* What the exercise asks
Restate the material verbatim, every line included.

* Information provided
#####

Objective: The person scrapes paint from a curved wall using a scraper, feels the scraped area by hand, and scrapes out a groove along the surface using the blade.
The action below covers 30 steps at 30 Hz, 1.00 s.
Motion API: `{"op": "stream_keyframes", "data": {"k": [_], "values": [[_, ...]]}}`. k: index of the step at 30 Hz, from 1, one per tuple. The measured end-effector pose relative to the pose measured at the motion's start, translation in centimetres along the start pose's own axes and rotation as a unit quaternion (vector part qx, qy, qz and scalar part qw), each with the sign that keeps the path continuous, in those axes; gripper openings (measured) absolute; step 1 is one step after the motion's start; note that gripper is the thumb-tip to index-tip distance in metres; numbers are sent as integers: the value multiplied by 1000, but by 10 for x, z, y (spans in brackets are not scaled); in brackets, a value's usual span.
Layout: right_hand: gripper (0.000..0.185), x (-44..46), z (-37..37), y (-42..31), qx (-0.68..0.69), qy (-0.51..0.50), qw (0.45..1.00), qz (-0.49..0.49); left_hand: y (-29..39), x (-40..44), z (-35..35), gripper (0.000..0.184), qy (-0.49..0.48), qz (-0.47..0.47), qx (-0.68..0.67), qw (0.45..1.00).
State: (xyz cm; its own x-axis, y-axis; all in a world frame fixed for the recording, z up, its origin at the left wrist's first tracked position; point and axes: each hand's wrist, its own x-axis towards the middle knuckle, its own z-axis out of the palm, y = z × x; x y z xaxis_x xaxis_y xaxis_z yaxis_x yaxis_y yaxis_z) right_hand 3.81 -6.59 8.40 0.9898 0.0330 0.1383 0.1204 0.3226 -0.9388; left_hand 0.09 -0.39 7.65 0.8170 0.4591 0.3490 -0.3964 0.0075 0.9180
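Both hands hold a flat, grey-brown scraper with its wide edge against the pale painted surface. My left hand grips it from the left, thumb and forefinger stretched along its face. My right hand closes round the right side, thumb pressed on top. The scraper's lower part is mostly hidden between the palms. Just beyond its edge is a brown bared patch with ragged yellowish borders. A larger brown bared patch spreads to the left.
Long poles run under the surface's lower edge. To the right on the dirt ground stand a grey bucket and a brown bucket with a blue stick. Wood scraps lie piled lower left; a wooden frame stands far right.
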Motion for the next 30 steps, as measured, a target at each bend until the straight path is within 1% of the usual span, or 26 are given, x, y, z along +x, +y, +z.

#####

* Your solution
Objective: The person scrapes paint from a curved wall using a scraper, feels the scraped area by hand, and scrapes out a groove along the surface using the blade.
The action below covers 30 steps at 30 Hz, 1.00 s.
Motion API: `{"op": "stream_keyframes", "data": {"k": [_], "values": [[_, ...]]}}`. k: index of the step at 30 Hz, from 1, one per tuple. The measured end-effector pose relative to the pose measured at the motion's start, translation in centimetres along the start pose's own axes and rotation as a unit quaternion (vector part qx, qy, qz and scalar part qw), each with the sign that keeps the path continuous, in those axes; gripper openings (measured) absolute; step 1 is one step after the motion's start; note that gripper is the thumb-tip to index-tip distance in metres; numbers are sent as integers: the value multiplied by 1000, but by 10 for x, z, y (spans in brackets are not scaled); in brackets, a value's usual span.
Layout: right_hand: gripper (0.000..0.185), x (-44..46), z (-37..37), y (-42..31), qx (-0.68..0.69), qy (-0.51..0.50), qw (0.45..1.00), qz (-0.49..0.49); left_hand: y (-29..39), x (-40..44), z (-35..35), gripper (0.000..0.184), qy (-0.49..0.48), qz (-0.47..0.47), qx (-0.68..0.67), qw (0.45..1.00).
State: (xyz cm; its own x-axis, y-axis; all in a world frame fixed for the recording, z up, its origin at the left wrist's first tracked position; point and axes: each hand's wrist, its own x-axis towards the middle knuckle, its own z-axis out of the palm, y = z × x; x y z xaxis_x xaxis_y xaxis_z yaxis_x yaxis_y yaxis_z) right_hand 3.81 -6.59 8.40 0.9898 0.0330 0.1383 0.1204 0.3226 -0.9388; left_hand 0.09 -0.39 7.65 0.8170 0.4591 0.3490 -0.3964 0.0075 0.9180
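Both hands hold a flat, grey-brown scraper with its wide edge against the pale painted surface. My left hand grips it from the left, thumb and forefinger stretched along its face. My right hand closes round the right side, thumb pressed on top. The scraper's lower part is mostly hidden between the palms. Just beyond its edge is a brown bared patch with ragged yellowish borders. A larger brown bared patch spreads to the left.
Long poles run under the surface's lower edge. To the right on the dirt ground stand a grey bucket and a brown bucket with a blue stick. Wood scraps lie piled lower left; a wooden frame stands far right.
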Motion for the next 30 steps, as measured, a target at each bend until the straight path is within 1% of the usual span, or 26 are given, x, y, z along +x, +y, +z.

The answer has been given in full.